Goal: Determine if this problem is worth solving before building anything

Activities:

  • Interview 15-20 accessibility users about current document navigation habits
  • Survey 100+ potential users about head gesture vs voice control preferences
  • Technical spike: Build minimal MediaPipe proof-of-concept
  • Competitive analysis: Test existing free alternatives

Go/No-Go Criteria:

  • 70%+ of interviewed users express strong interest in head gestures
  • Technical spike achieves >65% accuracy in normal lighting
  • Clear differentiation from existing solutions identified

Phase 1: MVP (Only if Phase 0 passes)

Reduced Scope: Single gesture (left tilt = next page) + PDF support only Timeline: 6-8 weeks Resources: 1-2 developers

Phase 2: Expansion (Only if MVP gains traction)

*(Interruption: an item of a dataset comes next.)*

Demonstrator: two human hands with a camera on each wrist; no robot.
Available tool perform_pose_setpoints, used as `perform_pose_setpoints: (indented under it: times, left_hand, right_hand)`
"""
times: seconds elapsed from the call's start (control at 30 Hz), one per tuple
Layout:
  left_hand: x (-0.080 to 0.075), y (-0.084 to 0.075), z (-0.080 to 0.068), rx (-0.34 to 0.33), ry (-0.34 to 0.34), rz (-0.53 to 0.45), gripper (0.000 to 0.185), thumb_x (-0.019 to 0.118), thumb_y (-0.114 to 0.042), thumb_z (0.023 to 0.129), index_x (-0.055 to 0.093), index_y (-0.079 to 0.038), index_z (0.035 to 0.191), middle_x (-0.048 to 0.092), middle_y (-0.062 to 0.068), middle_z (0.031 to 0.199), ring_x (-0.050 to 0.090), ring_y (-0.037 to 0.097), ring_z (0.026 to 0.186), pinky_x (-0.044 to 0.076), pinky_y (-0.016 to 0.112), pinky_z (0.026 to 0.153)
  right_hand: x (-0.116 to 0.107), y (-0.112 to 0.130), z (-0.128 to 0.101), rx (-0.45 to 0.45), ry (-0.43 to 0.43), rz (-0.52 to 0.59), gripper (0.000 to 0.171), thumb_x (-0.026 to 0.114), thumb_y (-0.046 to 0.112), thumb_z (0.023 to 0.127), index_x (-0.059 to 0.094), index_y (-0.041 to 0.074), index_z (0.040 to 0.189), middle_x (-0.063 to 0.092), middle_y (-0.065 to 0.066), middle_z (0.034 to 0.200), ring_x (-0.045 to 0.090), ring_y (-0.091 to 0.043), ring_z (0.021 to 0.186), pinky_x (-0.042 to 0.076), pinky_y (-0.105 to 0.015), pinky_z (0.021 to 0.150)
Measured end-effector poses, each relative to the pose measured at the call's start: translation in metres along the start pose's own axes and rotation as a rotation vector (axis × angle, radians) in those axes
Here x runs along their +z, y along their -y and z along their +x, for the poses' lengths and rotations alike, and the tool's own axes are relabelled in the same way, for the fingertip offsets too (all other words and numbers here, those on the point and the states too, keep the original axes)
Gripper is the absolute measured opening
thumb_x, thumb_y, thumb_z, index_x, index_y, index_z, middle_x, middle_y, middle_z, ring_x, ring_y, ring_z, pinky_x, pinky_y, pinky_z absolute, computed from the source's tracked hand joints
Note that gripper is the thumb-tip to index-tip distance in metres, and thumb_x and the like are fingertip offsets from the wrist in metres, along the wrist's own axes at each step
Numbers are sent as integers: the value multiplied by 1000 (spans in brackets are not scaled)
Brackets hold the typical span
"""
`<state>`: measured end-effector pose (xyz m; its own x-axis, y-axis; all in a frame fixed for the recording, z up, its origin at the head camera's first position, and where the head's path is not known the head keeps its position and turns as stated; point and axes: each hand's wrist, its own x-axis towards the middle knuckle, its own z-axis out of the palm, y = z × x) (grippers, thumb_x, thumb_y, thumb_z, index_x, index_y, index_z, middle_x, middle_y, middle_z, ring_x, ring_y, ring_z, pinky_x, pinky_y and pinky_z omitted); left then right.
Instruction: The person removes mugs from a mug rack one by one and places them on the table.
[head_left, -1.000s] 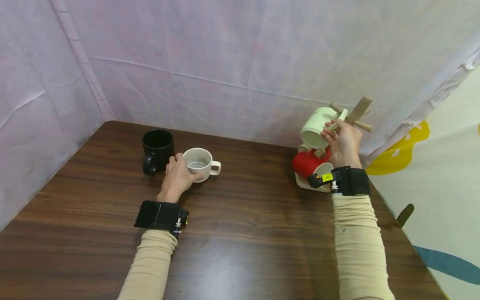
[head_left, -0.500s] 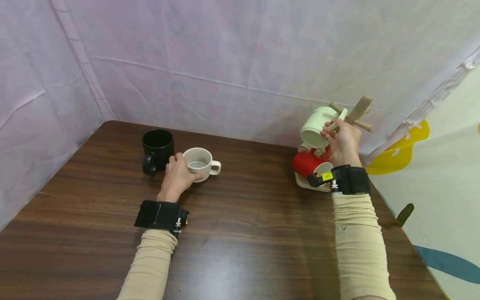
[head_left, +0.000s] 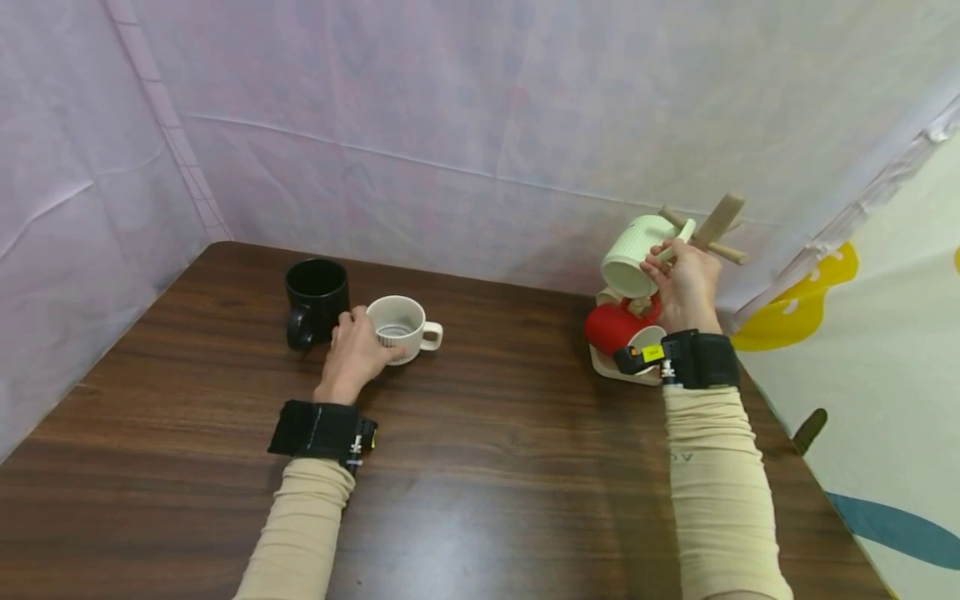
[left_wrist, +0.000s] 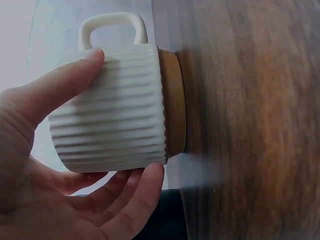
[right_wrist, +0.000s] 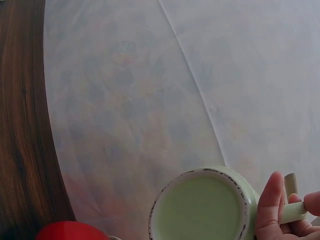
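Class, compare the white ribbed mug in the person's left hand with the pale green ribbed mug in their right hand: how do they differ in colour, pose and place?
The white mug stands upright on the table; the green mug is tipped sideways, raised at the wooden mug tree. The left hand grips the white mug's body; the right hand pinches the green mug's handle. Both are ribbed.

Ribbed glazed mugs, dark wood

White mug (left_wrist: 115, 105) matt, ridged, bare tan base; green mug (head_left: 633, 250) glossy; table (head_left: 480, 467) smooth, woodgrained.
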<state>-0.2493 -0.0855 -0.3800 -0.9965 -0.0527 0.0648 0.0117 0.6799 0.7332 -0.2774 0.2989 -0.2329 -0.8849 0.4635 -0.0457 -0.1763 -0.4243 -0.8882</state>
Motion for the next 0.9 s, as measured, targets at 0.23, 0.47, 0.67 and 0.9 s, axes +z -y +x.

  • Additional gestures, EPUB support, premium features

Total Investment Decision Point: After Phase 0 validation (~4 weeks, minimal cost)

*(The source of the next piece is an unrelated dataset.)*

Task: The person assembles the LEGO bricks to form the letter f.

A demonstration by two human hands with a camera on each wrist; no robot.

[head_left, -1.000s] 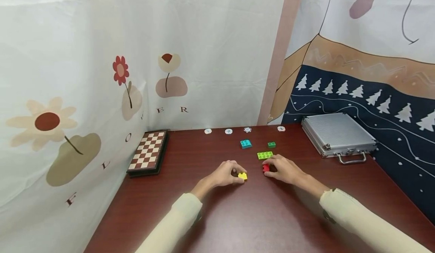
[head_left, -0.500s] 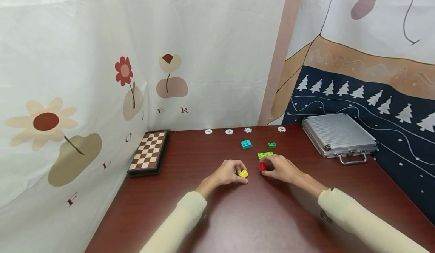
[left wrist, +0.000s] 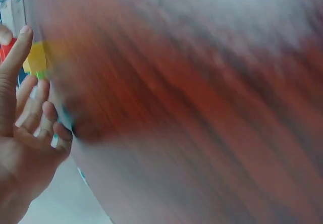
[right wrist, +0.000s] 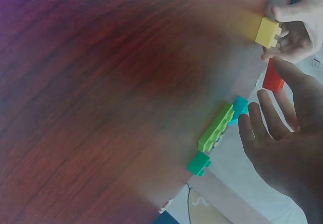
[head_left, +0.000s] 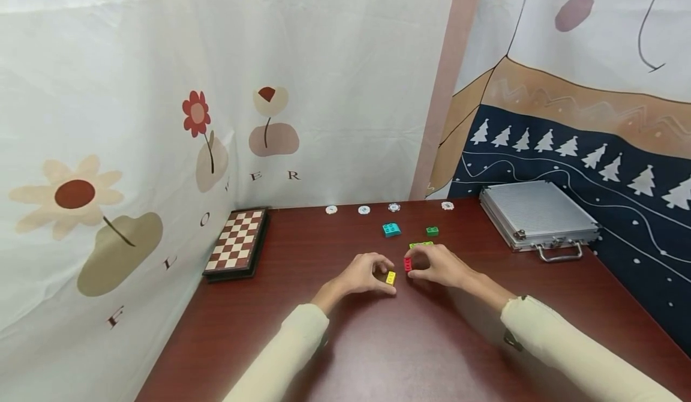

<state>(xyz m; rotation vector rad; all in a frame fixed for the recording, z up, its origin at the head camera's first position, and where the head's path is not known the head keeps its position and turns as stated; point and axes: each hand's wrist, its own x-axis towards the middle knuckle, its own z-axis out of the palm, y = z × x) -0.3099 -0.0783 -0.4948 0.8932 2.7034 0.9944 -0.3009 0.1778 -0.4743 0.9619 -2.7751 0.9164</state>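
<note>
Nearest, two cream sleeves [head_left: 281, 354] reaching in over the dark red-brown table [head_left: 378, 354]. Left hand [head_left: 360, 275] low on the tabletop, fingers curled, pinching the yellow brick [head_left: 390, 278] between thumb and fingertips; in the right wrist view that brick [right wrist: 268, 32] clearly tipped up on its side, studs pointing sideways. Right hand [head_left: 438, 267] just beside it, thumb and forefinger clamped on the red brick [head_left: 407, 264], remaining fingers loose and spread, as seen from the right wrist [right wrist: 282, 148]. Red brick [right wrist: 272, 77] held off the wood, near the yellow one but apart from it, a slim gap between the two. Left wrist view mostly blur: open-looking fingers [left wrist: 22, 108], a smear of yellow [left wrist: 36, 58], nothing sharper.

Just beyond the right hand, a lime green plate brick [head_left: 420, 245] flat on the table, partly hidden behind the knuckles. Farther back, a small dark green brick [head_left: 432, 231] and, left of it, a teal brick [head_left: 391, 229], each on its own, well apart from the hands. Same three lined up in the right wrist view: lime [right wrist: 216, 127], dark green [right wrist: 199, 164], teal [right wrist: 239, 106].

Off to the left, a folded chessboard [head_left: 236, 242] against the flower-print curtain [head_left: 135, 150]. Off to the right, a closed silver case [head_left: 537, 213] with its handle facing forward. At the far edge, four poker chips [head_left: 364, 209] in a row along the backdrop
</note>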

9. Recommendation: DON'T BUILD (Yet)

Critical Issues Discovered

Technical Reality:

  • MediaPipe accuracy (70-80%) may not meet user expectations for reliability
  • High false positive rate during natural reading movements
  • Significant lighting dependency limits real-world usage
  • Performance claims in original PRD were overly optimistic

Market Risks:

  • Strong free alternatives exist (Windows Speech Recognition, mobile accessibility)
  • Eye-tracking prices decreasing ($200-300 range for basic models)
  • User preference for voice control may be higher than assumed

Business Model Flaws:

  • $4.99/year premium model unrealistic for niche accessibility tool
  • Open-source approach contradicts premium features strategy
  • Market size likely much smaller than claimed 15M users

Alternative Approaches to Consider

  1. Voice-first solution: Build better voice commands for document navigation
  2. Hybrid approach: Combine multiple input methods (voice + simple gestures)
  3. Niche focus: Target specific use cases where voice isn't viable (libraries, quiet offices)
  4. Integration play: Build plugin for existing PDF readers instead of standalone app

If You Must Proceed

Minimum Viable Validation (2 weeks, <40 hours):

  1. Build simple MediaPipe PoC (single gesture detection)
  2. Test with 10 accessibility users
  3. Compare against voice control alternatives
  4. Only proceed if >70% accuracy AND strong user preference

Expected Outcome: High probability of "no-go" decision based on technical and user research validation.

This analysis suggests investing time in problem validation before any significant development effort. The original PRD was overly optimistic about both technical feasibility and market opportunity.